Babelfish service - TwM

This article presents an introduction to the Translation with Memory (aka:TwM) application in censhare Web, from a developer’s point-of-view. The purpose is to describe the underlying architecture, in particular how the Babelfish service on the back-end side works and integrates with the asset application on the front-end side. The article will also introduce the Okapi library, on which the service is built, and describe how to configure Okapi pipelines.

Audience

Support
IT
Professional Services
Pre-sales
Developers

How does it work

The Translation With Memory application, which was introduced with censhare Web, consists primarily of three main modules:

Client application on front-end side; connects to the
TwM asset application which provides the view model and the domain model; connects to the
Translation service (“Babelfish” service)

Translatable contents are extracted from the asset, pre-translated, and made available to the end user on the asset page’s translation tab. After translation, i.e. on “Save” or “Save and Close”, the translated contents are written back to the asset. The translation memory is updated on the fly when the user confirms a translated segment.

How is it structured

The following graphic illustrates the overall architecture:
Architecture Overview

On the front-end side, i.e. censhare Web, the user interacts with the application through four widgets (Segments, Terminology, Matches, and Statistics), which are located on the translation tab of the asset page. This tab is visible for ICML and XML assets, which are variants with a different language than their parent asset. The widgets are connected to the client application, which works from the view model and calls the interface methods of the TwM asset application.

On the back-end side, the Babelfish service is the single point of interaction for the asset application to retrieve and modify contents from the translation memory and the terminology database. This service also takes care of running the Okapi pipelines (see next section) and delivers the results back to the asset application. The actual pipeline is file-based, and a temporary zip-file with the generated XLIFF is part of the domain model. The zip-file contains a specific directory structure and a manifest file, which contains details about the pipeline and its configuration. During back-conversion, this manifest file is the input to the pipeline. The temporary zip-file is required to regenerate the translated target contents, so make sure it doesn’t get lost or destroyed by Vogons.

The domain model of the asset application primarily consists of the XLIFF 2.0 object that is generated by the Okapi pipeline. This object is kept in memory and updated as the user makes changes. It is also used to read TM matches and glossary entries. The view model is generated from this file and consists of the required contents that are displayed to the end user (segments with their status, terminology, TM matches).

How is it configured

The widget settings, which provide a range of options for configuring the application, are stored in the user preferences. The preferences key is com_censhare_Translation. The pipelines are configured in the service’s config.xml. The filters are configured in the “okf_” files. And the segmentation rules are configured in the form of an SRX file, stored under modules/xliff2/LanguageTool_SRX.srx.

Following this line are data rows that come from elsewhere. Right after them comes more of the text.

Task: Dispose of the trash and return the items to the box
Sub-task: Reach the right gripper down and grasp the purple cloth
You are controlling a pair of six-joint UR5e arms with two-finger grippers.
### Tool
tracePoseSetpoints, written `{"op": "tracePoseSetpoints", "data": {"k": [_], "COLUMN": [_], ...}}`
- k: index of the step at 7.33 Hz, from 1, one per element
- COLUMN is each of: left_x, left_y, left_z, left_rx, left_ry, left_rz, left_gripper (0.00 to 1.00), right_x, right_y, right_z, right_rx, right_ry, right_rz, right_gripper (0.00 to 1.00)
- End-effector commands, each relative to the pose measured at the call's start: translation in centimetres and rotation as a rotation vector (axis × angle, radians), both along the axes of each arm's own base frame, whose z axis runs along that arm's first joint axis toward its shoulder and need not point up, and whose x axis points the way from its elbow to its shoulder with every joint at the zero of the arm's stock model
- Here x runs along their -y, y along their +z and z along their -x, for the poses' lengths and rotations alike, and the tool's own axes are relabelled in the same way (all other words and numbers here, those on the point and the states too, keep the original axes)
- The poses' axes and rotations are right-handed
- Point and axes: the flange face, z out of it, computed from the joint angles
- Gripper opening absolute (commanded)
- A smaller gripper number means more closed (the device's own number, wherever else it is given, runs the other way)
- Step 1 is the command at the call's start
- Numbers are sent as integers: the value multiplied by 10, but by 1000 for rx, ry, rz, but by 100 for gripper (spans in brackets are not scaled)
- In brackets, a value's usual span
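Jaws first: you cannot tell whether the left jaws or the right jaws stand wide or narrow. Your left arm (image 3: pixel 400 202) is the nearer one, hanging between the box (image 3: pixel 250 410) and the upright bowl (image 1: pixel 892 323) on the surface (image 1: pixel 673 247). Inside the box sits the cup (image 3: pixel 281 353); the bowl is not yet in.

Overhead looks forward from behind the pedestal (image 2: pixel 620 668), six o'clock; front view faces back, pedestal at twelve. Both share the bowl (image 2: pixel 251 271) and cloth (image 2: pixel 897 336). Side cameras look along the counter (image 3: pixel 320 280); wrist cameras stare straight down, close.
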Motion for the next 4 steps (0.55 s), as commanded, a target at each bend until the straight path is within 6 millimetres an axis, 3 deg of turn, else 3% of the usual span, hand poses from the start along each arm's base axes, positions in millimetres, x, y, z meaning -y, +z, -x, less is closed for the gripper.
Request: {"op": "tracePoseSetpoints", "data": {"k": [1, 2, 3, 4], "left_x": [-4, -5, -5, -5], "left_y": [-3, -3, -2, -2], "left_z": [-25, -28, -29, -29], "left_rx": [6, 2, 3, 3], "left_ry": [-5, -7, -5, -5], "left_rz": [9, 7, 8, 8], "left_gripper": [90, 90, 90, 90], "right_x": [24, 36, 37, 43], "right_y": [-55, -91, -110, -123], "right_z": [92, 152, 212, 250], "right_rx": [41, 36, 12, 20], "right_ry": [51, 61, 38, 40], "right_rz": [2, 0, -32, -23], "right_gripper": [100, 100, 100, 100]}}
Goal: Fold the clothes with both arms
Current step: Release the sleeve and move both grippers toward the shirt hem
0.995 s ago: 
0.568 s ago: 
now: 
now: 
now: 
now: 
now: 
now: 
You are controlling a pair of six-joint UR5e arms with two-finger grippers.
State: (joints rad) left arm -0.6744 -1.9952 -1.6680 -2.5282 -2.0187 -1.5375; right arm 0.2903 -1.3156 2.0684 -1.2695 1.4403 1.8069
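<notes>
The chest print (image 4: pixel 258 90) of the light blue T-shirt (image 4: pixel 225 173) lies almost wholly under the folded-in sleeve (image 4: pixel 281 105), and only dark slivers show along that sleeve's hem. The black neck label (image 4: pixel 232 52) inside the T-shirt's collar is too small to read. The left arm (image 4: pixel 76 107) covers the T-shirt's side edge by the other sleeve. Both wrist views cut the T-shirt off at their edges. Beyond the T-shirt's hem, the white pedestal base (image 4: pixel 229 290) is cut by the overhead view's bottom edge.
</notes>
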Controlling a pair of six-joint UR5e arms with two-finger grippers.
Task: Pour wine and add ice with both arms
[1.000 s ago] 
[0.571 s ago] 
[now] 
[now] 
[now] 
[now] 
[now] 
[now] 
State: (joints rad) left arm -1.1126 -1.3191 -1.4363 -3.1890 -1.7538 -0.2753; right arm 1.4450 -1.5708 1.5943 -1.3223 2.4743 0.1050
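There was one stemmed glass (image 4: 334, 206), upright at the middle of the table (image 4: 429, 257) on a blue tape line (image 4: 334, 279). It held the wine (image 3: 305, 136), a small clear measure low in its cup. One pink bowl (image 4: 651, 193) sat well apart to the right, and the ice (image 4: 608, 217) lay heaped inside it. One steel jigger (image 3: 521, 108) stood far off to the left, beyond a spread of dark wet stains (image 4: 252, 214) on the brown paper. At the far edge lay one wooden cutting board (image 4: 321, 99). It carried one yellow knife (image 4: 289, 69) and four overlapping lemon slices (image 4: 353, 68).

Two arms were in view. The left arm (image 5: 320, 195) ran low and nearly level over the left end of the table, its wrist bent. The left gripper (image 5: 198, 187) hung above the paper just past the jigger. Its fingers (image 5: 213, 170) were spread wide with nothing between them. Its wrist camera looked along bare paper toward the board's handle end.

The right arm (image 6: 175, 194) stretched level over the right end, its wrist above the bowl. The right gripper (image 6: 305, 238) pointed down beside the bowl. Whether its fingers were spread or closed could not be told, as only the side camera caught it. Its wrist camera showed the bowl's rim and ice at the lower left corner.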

As a special censhare feature, certain contents can be protected from modification by the translator (e.g. numbers). These contents are identified by means of one or more regular expressions stored in a special resource asset (key: censhare:configuration.translation).

Okapi pipelines

General use

The Translation With Memory application is largely based on an open-source localization framework called “Okapi”. The Okapi framework provides a pipeline mechanism, which can be used to extract translatable contents from a range of formats, convert them to XLIFF, pre-translate (“leverage”) this text against various TMs, insert terminology, recreate the original format from the translated XLIFF and much, much more.

Each pipeline consists of a number of pipeline steps, which are executed in sequence. Each step can have additional configuration parameters. In addition, the filters that are used during the initial extraction step can also be configured. This is done in the filter configurations files (starting with “okf_”) in the Babelfish service directory.

In order to test and create specific pipelines, the stand-alone application Rainbow (which is part of the Okapi framework) is useful. It can be used to manually construct Okapi pipelines with their associated configurations and filters, and apply these pipelines to specific files.

censhare specific use

In the censhare system, the Okapi pipelines are configured in XML format in the service configuration for the Babelfish service. At present, we have two pairs of pipelines for converting from/to the two formats that are currently supported for translation: ICML2XLIFF/XLIFF2ICML and XML2XLIFF/XLIFF2XML.

To maintain the flexibility of working with the Okapi pipelines, we have created two special censhare components, which are implemented in these classes: CenshareTMConnector and CenshareTerminologyConnector. These components (both of which are part of the project censhare-ExternalPlugins) are used by the pipeline steps LeveragingStep and TerminologyLeveragingStep, respectively. They provide a read-only connection to the TM and term base to automatically leverage contents during the pipeline execution.

Trouble shooting – common mistakes/errors and how to solve them

When working with the translation application, a few common scenarios can lead to problems. So, before investigating issues further, the following should be checked:

Inverted index service must be running; if not, there will be an error in the service log. To fix this, go to the admin client and start the service.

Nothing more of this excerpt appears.